Exercise:
The answer must consist of every line from the data that holds "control".

(Stored items from a collection)
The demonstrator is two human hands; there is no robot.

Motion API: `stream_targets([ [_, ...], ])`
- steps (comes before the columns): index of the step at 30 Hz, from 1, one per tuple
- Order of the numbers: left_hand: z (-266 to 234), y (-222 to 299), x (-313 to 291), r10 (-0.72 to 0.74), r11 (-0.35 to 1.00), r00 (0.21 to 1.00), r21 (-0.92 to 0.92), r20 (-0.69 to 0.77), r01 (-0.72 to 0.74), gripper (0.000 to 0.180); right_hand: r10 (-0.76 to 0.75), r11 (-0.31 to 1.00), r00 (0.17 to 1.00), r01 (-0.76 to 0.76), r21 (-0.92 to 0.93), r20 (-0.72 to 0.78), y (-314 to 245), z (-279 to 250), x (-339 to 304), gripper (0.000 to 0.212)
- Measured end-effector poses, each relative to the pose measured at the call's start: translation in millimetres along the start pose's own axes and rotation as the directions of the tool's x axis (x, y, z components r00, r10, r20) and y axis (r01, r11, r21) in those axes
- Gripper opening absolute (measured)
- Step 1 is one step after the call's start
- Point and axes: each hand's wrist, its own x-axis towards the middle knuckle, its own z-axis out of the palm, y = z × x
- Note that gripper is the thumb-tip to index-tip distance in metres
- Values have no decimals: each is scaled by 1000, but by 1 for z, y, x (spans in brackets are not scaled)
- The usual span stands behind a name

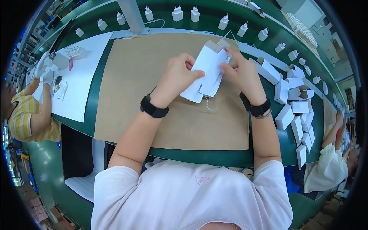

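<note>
Above a brown cardboard sheet [134,92], both my hands hold several flat white carton blanks [209,71], fanned slightly apart and tilted up to the right. My left hand [176,76] is closed on their left edge, its thumb lying on the front face. At their upper right edge, my right hand [246,76] has its thumb and index finger on a blank; its other fingers are partly hidden. A thin white string [208,104] shows below the blanks. Each wrist wears a black band.
White power adapters [177,13] stand in a spaced row on the green belt beyond the table. Folded white boxes [281,92] are piled at my right. Co-workers sit on both sides; the left one works over a white sheet [90,73]. A metal post [132,17] rises at the far edge.
</note>
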Motion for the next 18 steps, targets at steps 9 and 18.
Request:
stream_targets([
  [9, 0, 23, -28, 100, 882, 995, -462, -18, -97, 21, -117, 950, 991, 129, 284, -59, -33, -4, -15, 49],
  [18, 13, 3, -29, 521, 823, 838, -162, -163, -544, 22, -261, 815, 940, 336, 473, -218, -38, 4, -18, 34],
])
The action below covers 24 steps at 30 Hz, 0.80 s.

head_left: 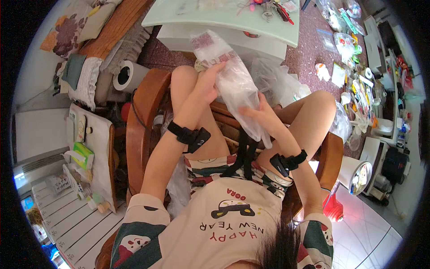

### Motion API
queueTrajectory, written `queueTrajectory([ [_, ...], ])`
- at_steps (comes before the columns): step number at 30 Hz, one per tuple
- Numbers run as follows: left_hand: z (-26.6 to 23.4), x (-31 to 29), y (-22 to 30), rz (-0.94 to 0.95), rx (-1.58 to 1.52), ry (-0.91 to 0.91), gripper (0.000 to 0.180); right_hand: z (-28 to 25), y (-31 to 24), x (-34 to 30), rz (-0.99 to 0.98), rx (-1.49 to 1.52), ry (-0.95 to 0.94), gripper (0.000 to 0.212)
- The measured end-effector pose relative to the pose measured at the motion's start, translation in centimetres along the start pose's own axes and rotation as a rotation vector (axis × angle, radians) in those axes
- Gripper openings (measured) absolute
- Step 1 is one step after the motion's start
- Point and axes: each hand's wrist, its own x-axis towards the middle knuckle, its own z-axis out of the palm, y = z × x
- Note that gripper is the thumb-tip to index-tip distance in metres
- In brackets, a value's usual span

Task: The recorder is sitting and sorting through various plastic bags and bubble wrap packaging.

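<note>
A long, translucent plastic bag stretches across my lap, its far end marked with purplish printed patches. My left hand grips its left edge, fingers closed on the film. Lower down, my right hand pinches the bag's right side near the bottom, where the film hangs in loose folds. What is inside the bag, if anything, cannot be made out. Beyond it, more crumpled clear plastic bags lie between my knees and the table.
A pale-topped table stands ahead, with red-handled tools on it. Wooden chair arms flank me. A white cylindrical bin is at left. Many small items and bags clutter the right. A green tissue pack rests at left.
</note>
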Motion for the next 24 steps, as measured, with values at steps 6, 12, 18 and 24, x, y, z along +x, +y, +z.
queueTrajectory([
  [6, 0.1, 1.4, 1.0, -0.104, 0.085, 0.198, 0.029, -2.3, -3.0, -2.5, -0.241, 0.609, -0.223, 0.088],
  [12, -0.3, 2.7, 2.5, -0.414, 0.002, 0.04, 0.028, -2.2, -6.0, -5.0, -0.868, -1.039, 0.113, 0.096],
  [18, 0.5, 2.5, 0.5, -0.285, 0.128, 0.009, 0.027, -0.4, -7.4, -4.8, -1.01, -1.427, -0.027, 0.063],
  [24, 3.2, -0.4, -1.4, 0.089, 0.299, 0.027, 0.032, -1.6, -5.7, -1.8, -0.699, -0.831, -0.041, 0.028],
])
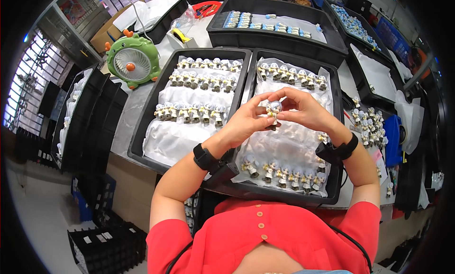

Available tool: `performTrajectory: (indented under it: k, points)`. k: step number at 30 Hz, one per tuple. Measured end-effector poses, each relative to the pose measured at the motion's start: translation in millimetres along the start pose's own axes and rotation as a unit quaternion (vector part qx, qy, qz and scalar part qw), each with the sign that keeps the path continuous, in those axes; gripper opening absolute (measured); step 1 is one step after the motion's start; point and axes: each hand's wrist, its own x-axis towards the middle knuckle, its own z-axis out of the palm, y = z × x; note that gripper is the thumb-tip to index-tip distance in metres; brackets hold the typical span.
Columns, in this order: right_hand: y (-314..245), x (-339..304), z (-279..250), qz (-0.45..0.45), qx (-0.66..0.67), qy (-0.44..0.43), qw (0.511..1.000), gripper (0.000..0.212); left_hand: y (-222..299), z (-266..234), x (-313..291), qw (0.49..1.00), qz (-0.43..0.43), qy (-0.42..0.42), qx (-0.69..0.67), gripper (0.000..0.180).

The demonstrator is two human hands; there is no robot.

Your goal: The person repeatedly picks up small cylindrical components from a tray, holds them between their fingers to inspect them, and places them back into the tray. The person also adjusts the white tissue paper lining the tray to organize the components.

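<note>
Between the fingertips of both hands is a small figurine [273, 111] with pale hair, a whitish outfit and dark feet. My left hand [249, 116] pinches it from the left, and my right hand [303, 110] closes on it from the right. The two hands hover over the right-hand black tray [337, 146], where rows of similar figurines [291, 76] lie on white lining at the far end and more [283, 175] at the near end. A left-hand black tray [137, 136] beside it bears several rows of the same figurines [192, 112].
A green animal-shaped fan [132, 60] stands left of the trays. Behind them is a large black tray [284, 45] with blue-topped pieces. Loose figurines [369, 127] are heaped at the right, near a blue bin [392, 140]. Black crates [109, 248] stand on the floor at lower left.
</note>
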Motion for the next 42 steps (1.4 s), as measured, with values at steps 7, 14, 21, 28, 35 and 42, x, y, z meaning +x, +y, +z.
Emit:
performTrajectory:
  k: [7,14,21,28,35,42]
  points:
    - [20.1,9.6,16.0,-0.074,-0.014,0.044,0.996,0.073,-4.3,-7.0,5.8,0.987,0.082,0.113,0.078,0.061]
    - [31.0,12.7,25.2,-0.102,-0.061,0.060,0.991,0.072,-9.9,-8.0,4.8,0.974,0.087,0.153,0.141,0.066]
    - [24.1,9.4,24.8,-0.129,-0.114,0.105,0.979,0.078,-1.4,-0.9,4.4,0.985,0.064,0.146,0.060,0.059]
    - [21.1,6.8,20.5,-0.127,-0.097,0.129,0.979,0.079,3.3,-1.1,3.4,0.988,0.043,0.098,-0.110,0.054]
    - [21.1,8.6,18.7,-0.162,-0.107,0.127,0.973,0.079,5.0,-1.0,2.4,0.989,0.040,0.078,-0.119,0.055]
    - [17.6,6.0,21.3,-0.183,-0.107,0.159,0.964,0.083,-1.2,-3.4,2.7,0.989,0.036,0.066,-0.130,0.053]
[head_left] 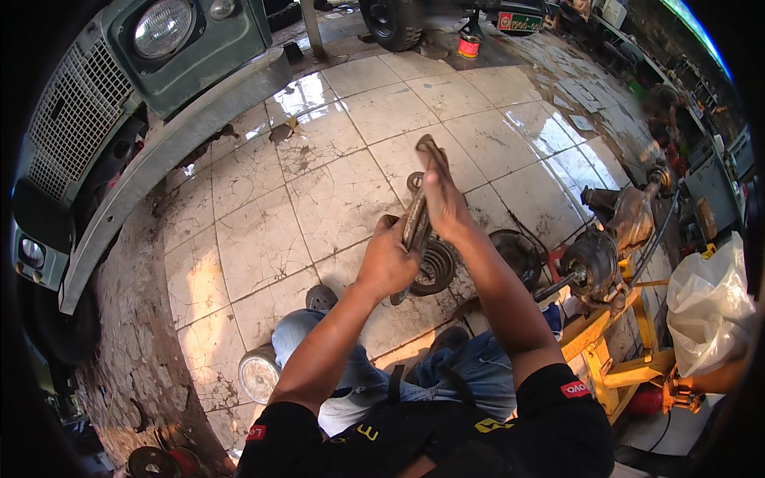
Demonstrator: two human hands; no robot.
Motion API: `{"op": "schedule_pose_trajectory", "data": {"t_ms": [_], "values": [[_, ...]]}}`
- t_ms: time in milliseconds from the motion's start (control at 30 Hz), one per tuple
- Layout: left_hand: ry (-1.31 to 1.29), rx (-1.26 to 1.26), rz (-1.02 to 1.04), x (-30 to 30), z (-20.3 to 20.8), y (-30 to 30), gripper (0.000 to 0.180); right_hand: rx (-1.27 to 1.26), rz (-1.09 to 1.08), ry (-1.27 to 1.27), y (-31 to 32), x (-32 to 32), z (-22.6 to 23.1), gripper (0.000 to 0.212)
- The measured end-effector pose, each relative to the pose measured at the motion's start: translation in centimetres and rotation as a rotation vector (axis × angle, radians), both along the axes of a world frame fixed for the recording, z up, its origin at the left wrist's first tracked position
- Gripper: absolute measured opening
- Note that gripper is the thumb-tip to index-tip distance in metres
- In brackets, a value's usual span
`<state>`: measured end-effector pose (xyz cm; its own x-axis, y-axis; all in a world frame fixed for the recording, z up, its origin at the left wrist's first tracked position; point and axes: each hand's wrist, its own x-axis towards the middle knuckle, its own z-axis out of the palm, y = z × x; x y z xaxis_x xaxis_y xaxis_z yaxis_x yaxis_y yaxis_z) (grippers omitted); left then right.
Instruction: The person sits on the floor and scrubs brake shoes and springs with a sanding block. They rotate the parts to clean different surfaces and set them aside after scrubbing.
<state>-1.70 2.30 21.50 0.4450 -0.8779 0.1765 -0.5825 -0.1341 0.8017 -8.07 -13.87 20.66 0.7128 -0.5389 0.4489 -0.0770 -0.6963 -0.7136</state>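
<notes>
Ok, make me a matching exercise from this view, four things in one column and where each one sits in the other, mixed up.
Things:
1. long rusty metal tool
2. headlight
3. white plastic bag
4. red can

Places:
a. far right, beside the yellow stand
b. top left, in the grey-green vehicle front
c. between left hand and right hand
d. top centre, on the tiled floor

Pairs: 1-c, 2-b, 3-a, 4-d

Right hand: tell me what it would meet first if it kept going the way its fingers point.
The right hand points up-picture along the long metal tool it holds. Beyond the tool's tip, only bare cracked floor tiles show; the red can lies much farther on, though depth is unclear.
</notes>
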Motion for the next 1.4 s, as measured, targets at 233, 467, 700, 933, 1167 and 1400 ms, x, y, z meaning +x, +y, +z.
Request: {"op": "schedule_pose_trajectory", "data": {"t_ms": [233,467,700,933,1167,1400], "values": [[0.053,0.049,-0.019,0.5,0.0,0.4,0.062,-0.182,0.185,-0.166,4.3,-1.5,-1.2,0.074],[0.079,0.082,0.020,-0.2,1.0,-0.1,0.054,0.159,0.107,-0.179,-0.4,-0.6,-0.8,0.067],[0.063,0.024,0.041,-0.2,0.6,-0.4,0.052,0.307,0.073,-0.167,-2.1,-0.4,-2.0,0.070],[0.058,0.031,0.034,0.7,-0.5,0.1,0.050,-0.258,0.332,-0.221,0.3,-0.3,0.3,0.075],[0.077,0.019,0.048,0.8,-0.4,-0.4,0.045,0.310,0.166,0.008,-3.2,1.0,-1.7,0.089],[0.063,0.008,0.025,0.0,0.2,-0.4,0.049,0.447,0.068,0.024,-4.9,-0.2,-3.4,0.083]]}}
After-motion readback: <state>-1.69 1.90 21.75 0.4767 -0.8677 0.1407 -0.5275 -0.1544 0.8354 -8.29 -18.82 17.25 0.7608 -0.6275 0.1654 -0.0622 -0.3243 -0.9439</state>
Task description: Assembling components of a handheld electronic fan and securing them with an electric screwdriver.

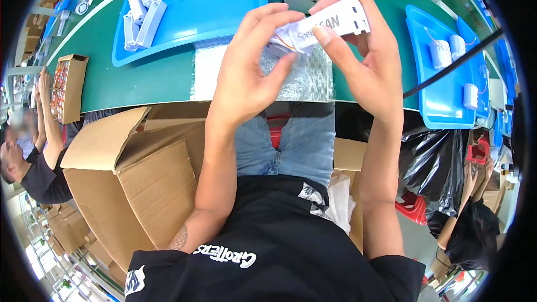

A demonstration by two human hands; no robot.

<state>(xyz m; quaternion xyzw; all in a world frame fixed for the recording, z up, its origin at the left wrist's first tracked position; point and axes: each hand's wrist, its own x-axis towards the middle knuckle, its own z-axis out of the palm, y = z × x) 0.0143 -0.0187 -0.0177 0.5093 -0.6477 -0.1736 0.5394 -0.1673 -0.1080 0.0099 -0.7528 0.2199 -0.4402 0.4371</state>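
A white plastic housing (pixel 353 17) is held up at the upper centre of the frame, above a sheet of bubble wrap (pixel 316 81). It can be judged light and stiff, with a smooth shell that may slip a little under dry fingertips; the thin wires (pixel 284 43) at its left end look like the fragile part and are better left unpinched. A hold is best taken along the long edges of the shell, toward the slotted right end. There it is gripped by the right hand (pixel 372 64), the thumb pressed on the lettered face and the fingers wrapped behind. The left hand (pixel 246 64) is half curled about the wired end, thumb and forefinger apart; whether anything is pinched there cannot be told, since that end is blurred.
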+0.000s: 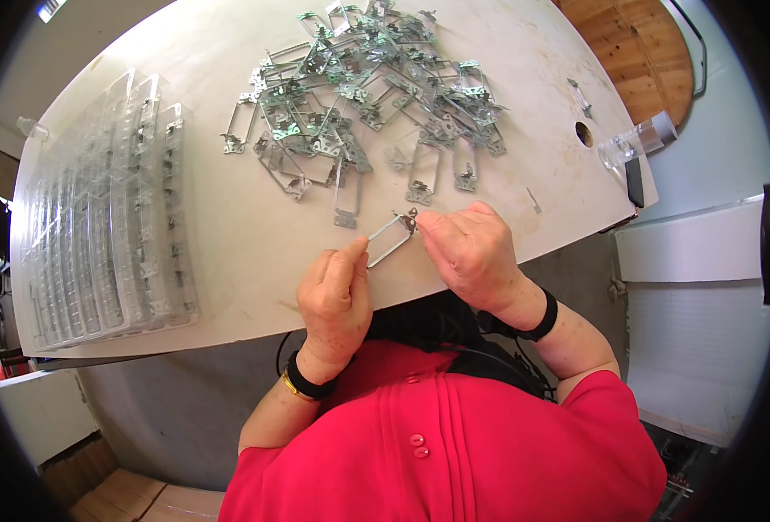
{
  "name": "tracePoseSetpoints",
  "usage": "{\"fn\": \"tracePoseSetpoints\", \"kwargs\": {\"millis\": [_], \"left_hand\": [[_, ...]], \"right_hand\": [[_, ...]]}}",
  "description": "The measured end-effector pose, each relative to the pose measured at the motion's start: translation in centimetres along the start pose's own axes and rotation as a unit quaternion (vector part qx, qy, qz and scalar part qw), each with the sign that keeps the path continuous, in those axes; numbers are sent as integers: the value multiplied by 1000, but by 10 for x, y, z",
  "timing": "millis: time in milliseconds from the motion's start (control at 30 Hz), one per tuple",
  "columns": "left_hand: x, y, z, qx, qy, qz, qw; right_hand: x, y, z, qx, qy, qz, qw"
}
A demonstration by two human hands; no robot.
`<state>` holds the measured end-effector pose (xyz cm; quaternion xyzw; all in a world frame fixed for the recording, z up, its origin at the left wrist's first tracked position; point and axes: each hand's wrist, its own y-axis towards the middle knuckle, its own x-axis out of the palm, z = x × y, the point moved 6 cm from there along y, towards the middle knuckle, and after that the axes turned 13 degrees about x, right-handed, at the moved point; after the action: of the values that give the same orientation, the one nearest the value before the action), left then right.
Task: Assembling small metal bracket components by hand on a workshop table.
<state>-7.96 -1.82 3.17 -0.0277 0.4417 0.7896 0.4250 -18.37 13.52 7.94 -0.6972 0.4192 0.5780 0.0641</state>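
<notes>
Pale, scuffed tabletop (228, 261) fills the upper view, curving toward the rim, with grey floor below its near edge. Both hands work just above that near edge, at the centre of the picture. Left hand (335, 300): thumb and forefinger pinched shut on the lower end of a slim rectangular metal frame (391, 237). Right hand (470, 252): fingertips closed together on the frame's upper end, at about 2 o'clock from the left hand. Frame: held tilted, rising from lower left to upper right, spanning the gap between the two hands. Heap of like metal frames (367, 87): loose and tangled, at 12 o'clock from the hands, near the far edge of the table. Clear plastic trays (106, 209): rows set side by side at 9 o'clock, well apart from the hands, holding small metal parts. Clear plastic bottle (637, 139): lying at 2 o'clock, beside a round hole (583, 133) in the tabletop.
</notes>
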Motion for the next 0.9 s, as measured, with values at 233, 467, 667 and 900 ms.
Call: {"fn": "tracePoseSetpoints", "kwargs": {"millis": [233,467,667,900], "left_hand": [[1,-1,1,-1,-1,-4,1000],[-1,0,2,4,5,-7,1000],[0,-1,2,16,8,1,1000],[-1,-1,2,22,-6,11,1000]], "right_hand": [[-2,0,2,6,12,5,1000],[1,1,4,10,23,-2,1000],[-2,-1,2,14,9,6,1000],[-1,4,-3,4,27,16,999]]}}
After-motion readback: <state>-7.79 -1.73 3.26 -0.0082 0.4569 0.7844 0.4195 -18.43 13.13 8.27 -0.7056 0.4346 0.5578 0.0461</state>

The completed task:
- t_ms: time in milliseconds from the motion's start (control at 30 Hz), one per tuple
  "timing": "millis: time in milliseconds from the motion's start (control at 30 Hz), one per tuple",

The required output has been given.